▶ WHAT YOU HAVE TO DO
From the first line through the one containing "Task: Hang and", restate the listing word for word, and give no other lines.

=== Begin Enclosure ===

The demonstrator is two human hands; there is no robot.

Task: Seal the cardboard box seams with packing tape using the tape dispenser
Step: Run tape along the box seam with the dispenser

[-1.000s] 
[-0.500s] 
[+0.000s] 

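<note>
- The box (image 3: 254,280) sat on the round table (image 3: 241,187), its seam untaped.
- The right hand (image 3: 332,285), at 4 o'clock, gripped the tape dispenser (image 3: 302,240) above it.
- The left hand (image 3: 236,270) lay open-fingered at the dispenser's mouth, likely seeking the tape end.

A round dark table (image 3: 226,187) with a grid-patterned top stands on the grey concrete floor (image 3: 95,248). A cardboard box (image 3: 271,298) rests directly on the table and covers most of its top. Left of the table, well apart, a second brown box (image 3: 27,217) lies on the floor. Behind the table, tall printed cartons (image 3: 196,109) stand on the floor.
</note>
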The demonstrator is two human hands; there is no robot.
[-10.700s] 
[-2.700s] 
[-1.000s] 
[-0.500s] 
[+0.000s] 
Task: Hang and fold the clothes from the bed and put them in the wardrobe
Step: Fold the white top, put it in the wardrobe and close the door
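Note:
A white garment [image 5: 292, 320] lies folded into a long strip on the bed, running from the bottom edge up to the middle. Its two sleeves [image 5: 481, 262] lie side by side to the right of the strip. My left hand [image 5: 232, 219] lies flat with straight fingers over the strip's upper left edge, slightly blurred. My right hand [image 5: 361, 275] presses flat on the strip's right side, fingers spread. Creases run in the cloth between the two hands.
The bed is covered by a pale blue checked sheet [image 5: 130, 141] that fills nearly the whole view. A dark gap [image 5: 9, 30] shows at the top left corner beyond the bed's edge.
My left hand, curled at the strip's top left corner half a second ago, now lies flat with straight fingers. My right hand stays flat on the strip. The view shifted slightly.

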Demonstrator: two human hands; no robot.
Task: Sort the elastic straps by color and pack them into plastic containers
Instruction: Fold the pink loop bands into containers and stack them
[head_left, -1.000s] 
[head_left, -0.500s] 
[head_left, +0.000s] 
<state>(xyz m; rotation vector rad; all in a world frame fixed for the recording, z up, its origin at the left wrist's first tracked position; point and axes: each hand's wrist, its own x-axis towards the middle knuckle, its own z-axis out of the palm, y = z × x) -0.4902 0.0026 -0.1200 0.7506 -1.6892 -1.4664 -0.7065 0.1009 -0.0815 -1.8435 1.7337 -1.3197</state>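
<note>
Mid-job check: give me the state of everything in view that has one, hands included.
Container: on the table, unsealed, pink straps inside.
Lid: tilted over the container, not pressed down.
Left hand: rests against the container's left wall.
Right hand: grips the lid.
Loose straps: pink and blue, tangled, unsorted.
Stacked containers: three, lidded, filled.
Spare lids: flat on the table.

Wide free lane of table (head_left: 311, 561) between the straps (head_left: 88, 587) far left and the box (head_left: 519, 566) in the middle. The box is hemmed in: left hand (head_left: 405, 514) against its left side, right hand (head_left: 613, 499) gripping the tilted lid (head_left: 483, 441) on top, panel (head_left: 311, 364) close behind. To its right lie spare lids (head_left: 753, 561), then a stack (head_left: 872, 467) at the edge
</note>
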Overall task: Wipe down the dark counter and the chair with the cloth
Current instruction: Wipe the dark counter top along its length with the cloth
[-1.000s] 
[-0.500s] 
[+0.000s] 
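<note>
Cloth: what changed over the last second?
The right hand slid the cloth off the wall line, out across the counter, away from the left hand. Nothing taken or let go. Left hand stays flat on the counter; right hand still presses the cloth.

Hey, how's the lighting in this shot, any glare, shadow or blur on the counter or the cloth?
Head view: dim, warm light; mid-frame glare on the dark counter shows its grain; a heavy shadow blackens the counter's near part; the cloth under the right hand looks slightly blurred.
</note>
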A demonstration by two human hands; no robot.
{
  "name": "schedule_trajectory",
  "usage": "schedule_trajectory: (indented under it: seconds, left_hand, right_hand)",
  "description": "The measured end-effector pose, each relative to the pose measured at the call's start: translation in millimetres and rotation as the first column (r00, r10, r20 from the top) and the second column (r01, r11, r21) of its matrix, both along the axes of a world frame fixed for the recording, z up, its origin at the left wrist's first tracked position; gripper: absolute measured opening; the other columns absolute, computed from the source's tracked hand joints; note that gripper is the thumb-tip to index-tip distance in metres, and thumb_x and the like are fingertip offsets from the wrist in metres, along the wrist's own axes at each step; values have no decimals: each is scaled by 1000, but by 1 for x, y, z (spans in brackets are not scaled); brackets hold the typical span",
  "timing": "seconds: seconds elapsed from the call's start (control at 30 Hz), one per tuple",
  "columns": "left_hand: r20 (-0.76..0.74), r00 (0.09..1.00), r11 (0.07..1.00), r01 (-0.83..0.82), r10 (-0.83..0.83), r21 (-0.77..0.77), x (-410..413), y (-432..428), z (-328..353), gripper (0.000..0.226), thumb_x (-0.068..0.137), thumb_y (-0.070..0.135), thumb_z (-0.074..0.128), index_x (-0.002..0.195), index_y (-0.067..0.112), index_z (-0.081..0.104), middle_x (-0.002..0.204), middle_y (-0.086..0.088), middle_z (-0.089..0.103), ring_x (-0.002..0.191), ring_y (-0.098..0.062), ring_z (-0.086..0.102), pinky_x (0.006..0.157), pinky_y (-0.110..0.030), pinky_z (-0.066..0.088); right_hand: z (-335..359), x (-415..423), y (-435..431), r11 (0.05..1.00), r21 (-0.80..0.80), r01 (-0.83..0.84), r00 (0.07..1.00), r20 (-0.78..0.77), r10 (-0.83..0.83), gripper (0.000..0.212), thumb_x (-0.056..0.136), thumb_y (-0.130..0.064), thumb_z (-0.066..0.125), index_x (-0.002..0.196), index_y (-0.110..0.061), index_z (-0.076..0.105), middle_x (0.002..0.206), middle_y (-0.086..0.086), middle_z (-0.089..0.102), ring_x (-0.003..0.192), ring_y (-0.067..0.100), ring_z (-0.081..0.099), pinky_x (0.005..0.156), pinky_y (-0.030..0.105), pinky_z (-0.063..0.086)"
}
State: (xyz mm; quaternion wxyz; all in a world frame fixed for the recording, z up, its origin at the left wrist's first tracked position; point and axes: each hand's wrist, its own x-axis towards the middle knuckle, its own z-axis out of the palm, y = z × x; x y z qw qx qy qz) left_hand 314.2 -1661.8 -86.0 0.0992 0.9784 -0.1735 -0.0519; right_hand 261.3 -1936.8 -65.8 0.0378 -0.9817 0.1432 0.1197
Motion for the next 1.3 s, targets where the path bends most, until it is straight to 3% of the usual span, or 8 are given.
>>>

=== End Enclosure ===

▶ REPLY TO THE TASK
The demonstrator is two human hands; there is no robot.

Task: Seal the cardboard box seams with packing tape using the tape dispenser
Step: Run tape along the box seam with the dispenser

[-1.000s] 
[-0.500s] 
[+0.000s] 

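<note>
- The box (image 3: 254,280) sat on the round table (image 3: 241,187), its seam untaped.
- The right hand (image 3: 332,285), at 4 o'clock, gripped the tape dispenser (image 3: 302,240) above it.
- The left hand (image 3: 236,270) lay open-fingered at the dispenser's mouth, likely seeking the tape end.

A round dark table (image 3: 226,187) with a grid-patterned top stands on the grey concrete floor (image 3: 95,248). A cardboard box (image 3: 271,298) rests directly on the table and covers most of its top. Left of the table, well apart, a second brown box (image 3: 27,217) lies on the floor. Behind the table, tall printed cartons (image 3: 196,109) stand on the floor.
</note>
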The demonstrator is two human hands; there is no robot.
[-10.700s] 
[-2.700s] 
[-1.000s] 
[-0.500s] 
[+0.000s] 
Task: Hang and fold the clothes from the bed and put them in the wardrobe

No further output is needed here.